--- What the task asks ---
Can you reproduce the data beneath, keeping every line exact?

--- Data below ---
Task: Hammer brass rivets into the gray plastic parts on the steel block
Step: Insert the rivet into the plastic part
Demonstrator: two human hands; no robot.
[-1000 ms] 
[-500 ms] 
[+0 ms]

--- Response area ---
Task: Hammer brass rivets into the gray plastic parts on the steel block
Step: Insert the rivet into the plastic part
Demonstrator: two human hands; no robot.
[-1000 ms] 
[-500 ms] 
[+0 ms]

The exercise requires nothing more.